Bipartite projection and write to CSV with NetworkX — how to speed up writing to handle large file

688 views
Skip to first unread message

Curtis Hampton

unread,
Jul 22, 2014, 7:46:37 PM7/22/14
to networkx...@googlegroups.com
I have a pretty big file (3 million lines) with each line being a person-to-event relationship.  Ultimate, I want to project this bipartite network onto a single-mode, weighted, network, and write it to a CSV file.  I'm using NetworkX, and I've tested my code on a much smaller sample dataset, and it works as it should.  However, when I scale up to my actual dataset, my computer just maxes out on memory and spins and spins, but doesn't make any progress.

I'm using an AWS EC2 machine with 32GB of memory. 

After some sample testing, I'm pretty sure things are getting hung up in the final step after the graph has been projected, and it is being written to a CSV file. I've tried breaking up the file into chunks, but then I have a problem with missing edged, or correctly adding edgeweights together.  But I think a better solution is going to be to find a way to speed up writing the projected graph to CSV.

Code using NetworkX to Project Bipartite Network and Write to CSV

    # import modules
    import time
    import csv
    import networkx as nx
    from networkx.algorithms import bipartite

    startTime = datetime.datetime.now()

    # rename files
    infile = 'bipartite_network.csv'
    name_outfile = infile.replace('.csv', '_nameFolded.csv.')
    print 'Files renamed at: ' + str(datetime.datetime.now() - startTime)

    # load CSV into a dict
    with open(infile, 'rb') as csv_file:
        rawData = list(csv.DictReader(csv_file))
    print 'Files loaded at: ' + str(datetime.datetime.now() - startTime)

    # create edgelist for Name -x- Event relationships
    edgelist = []
    for i in rawData:
        edgelist.append(
        (i['Event'],
         i['Name'])   
        )
    print 'Bipartite edgelist created at: ' + str(datetime.datetime.now() - startTime)
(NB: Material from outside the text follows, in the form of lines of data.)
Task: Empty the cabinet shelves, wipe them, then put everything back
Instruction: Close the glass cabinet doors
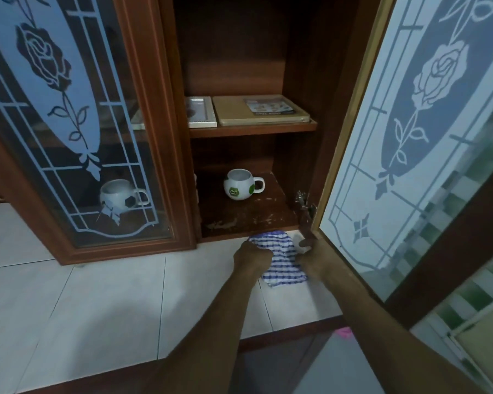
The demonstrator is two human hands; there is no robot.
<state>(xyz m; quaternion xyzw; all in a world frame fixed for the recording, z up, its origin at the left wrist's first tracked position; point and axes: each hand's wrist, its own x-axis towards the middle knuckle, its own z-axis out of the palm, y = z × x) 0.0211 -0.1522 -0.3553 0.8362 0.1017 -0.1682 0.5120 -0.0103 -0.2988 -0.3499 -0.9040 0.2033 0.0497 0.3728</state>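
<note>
A wooden cabinet stands open on a tiled counter. Its lower shelf point(254, 214) holds a white mug with green patches point(241, 184). On the upper shelf point(252, 130) lie a tan board with a label point(261, 110) and a white flat box point(199, 112). In front of the cabinet's bottom edge a blue-and-white checked cloth point(281, 255) lies on the counter. My left hand point(252, 255) grips its left side. My right hand point(310, 251) holds its right side, close to the open door's lower corner.
The open glass door point(410, 137) with a frosted rose hangs at the right, its hinge point(303, 201) beside my right hand. Behind the closed left glass door point(77, 123) stands a second football-pattern mug point(120, 194). The white tiled counter point(97, 302) spreads to the left.
</note>
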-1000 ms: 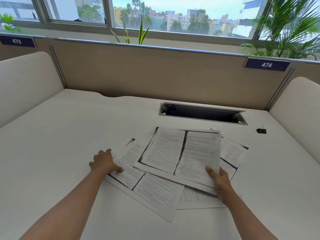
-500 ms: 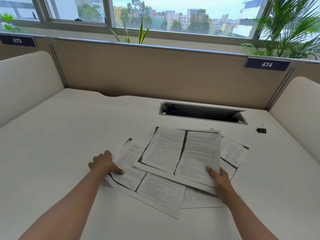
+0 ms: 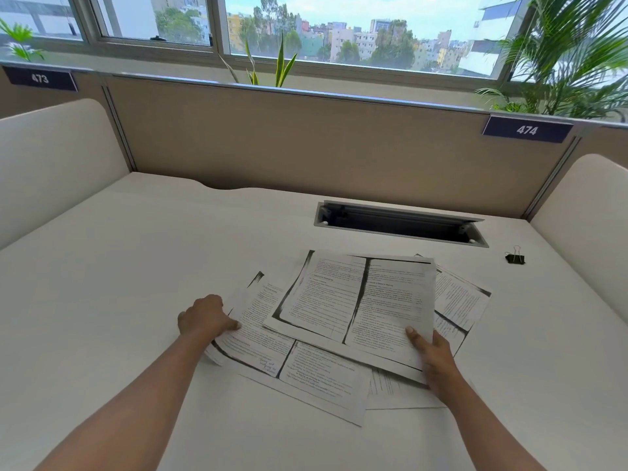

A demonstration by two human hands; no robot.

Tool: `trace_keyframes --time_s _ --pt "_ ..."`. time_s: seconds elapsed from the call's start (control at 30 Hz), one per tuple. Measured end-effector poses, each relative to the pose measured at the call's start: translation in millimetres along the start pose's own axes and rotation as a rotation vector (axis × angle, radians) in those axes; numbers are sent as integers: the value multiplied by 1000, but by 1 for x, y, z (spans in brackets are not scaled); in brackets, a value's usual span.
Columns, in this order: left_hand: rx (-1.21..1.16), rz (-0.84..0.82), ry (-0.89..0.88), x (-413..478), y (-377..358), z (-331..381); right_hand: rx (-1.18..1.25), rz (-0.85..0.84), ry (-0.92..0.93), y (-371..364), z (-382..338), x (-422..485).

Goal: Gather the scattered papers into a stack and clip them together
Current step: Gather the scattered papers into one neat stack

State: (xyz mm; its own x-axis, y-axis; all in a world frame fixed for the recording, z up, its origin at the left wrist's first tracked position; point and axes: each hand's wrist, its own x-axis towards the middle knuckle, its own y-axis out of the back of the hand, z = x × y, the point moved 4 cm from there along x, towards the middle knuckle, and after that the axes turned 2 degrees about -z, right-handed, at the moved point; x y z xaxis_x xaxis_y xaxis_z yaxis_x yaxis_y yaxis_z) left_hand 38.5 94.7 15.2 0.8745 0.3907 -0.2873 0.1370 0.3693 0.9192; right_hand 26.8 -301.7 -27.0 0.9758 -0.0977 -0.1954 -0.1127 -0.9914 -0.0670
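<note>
On the white desk (image 3: 119, 266) by the window (image 3: 373, 28), left hand (image 3: 205, 317) and right hand (image 3: 435, 355) grip overlapping papers (image 3: 356, 300).

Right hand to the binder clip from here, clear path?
Probably yes. The binder clip lies alone on bare desk, ahead and right of the right hand, with nothing between them. That hand pinches the top sheet though, so it must let go first.

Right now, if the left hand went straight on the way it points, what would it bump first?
Probably the top sheet. The left hand grips the edge of the lower left sheet, and its line runs forward and right across that page to the top sheet's dark left border.
</note>
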Motion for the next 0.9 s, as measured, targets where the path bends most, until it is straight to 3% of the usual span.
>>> trace_keyframes --time_s 0.2,0.5,0.9 --pt "-413 -22 -121 0 -4 -1 62 -12 17 0 0 1" --pt "-1025 -40 -28 5 -11 -16 92 -37 -38 2 -4 -3" --pt "-1372 -208 -76 -8 -19 5 105 -177 -123 -8 -15 -3"
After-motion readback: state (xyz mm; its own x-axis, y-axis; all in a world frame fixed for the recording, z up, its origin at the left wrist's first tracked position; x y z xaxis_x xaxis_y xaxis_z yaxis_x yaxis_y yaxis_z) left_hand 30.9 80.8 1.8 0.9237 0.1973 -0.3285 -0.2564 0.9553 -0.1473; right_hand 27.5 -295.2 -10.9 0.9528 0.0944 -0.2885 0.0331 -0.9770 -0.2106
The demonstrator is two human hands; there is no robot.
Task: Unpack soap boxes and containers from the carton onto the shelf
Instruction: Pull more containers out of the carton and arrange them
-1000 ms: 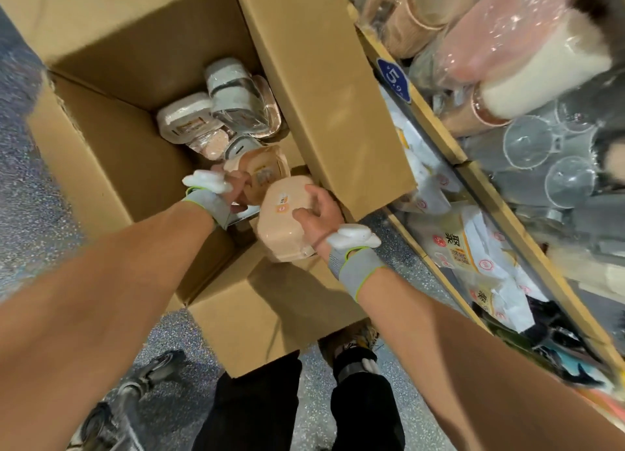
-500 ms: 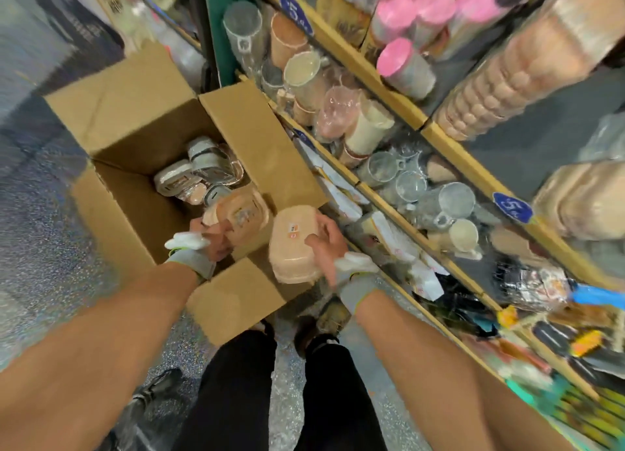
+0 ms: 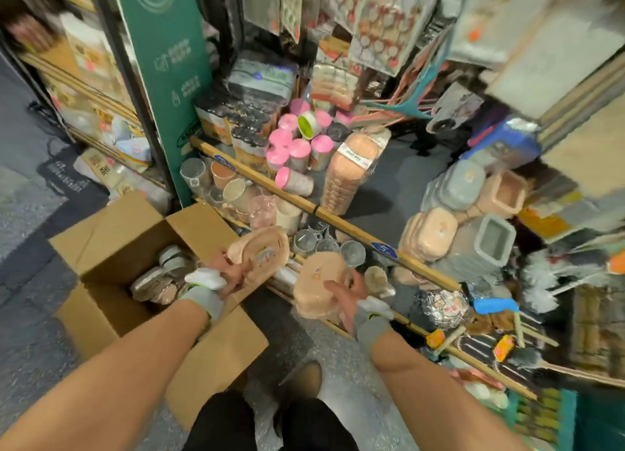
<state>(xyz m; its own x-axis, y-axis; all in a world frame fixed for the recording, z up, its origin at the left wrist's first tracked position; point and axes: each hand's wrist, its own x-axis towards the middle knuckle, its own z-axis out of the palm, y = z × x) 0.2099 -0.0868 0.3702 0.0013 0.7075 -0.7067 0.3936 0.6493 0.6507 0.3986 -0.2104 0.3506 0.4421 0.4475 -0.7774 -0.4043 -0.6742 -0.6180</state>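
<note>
Nearest you, your black trousers (image 3: 236, 423) stand over the speckled grey floor, with both bare forearms reaching forward. Your left hand (image 3: 230, 274) curls its fingers around a peach round-cornered plastic soap box (image 3: 262, 257) and holds it tilted. Your right hand (image 3: 345, 291) grips a second peach soap box with a domed lid (image 3: 316, 281) by its near right edge (the fingers behind it are hidden). This box sits just right of the first and apart from it.

Down to the left of your left hand stands the open brown cardboard carton (image 3: 101, 312). More wrapped grey and peach soap containers (image 3: 159, 281) lie inside it.

Just beyond both hands runs the wooden-edged shelf (image 3: 338, 219), with clear glass mugs (image 3: 318, 241) on the level below it. Farther right of your right hand, a stack of peach soap boxes (image 3: 427, 234) sits on the shelf beside grey lidded plastic containers (image 3: 493, 241). Straight beyond your hands, a wrapped column of peach soap boxes (image 3: 351, 169) stands near pink-lidded jars (image 3: 291, 149).
</note>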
    # deduplicate edgelist
    edgelist = sorted(set(edgelist))
    print 'Bipartite edgelist deduplicated at: ' + str(datetime.datetime.now() - startTime)

    # create a unique list of Name and Event for nodes
    Event = sorted(set([i['Event'] for i in rawData]))
    Name = sorted(set([i['Name'] for i in rawData]))
    print 'Node entities deduplicated at: ' + str(datetime.datetime.now() - startTime)

    # add nodes and edges to a graph
    B = nx.Graph()
    B.add_nodes_from(Event, bipartite=0)
    B.add_nodes_from(Name, bipartite=1)
    B.add_edges_from(edgelist)
    print 'Bipartite graph created at: ' + str(datetime.datetime.now() - startTime)

    # create bipartite projection graph
    name_nodes, event_nodes = bipartite.sets(B)
    event_nodes = set(n for n,d in B.nodes(data=True) if d['bipartite']==0)
    name_nodes = set(B) - event_nodes
    name_graph = bipartite.weighted_projected_graph(B, name_nodes)
    print 'Single-mode projected graph created at: ' + str(datetime.datetime.now() - startTime)

    # write graph to CSV
    nx.write_weighted_edgelist(name_graph, name_outfile, delimiter=',')
    print 'Single-mode weighted edgelist to CSV: ' + str(datetime.datetime.now() -    startTime)

    endTime = datetime.datetime.now()
    print 'Run time: ' + str(endTime - startTime)


Using Pandas to Write the Projected Edgelist, but Missing Edge Weight?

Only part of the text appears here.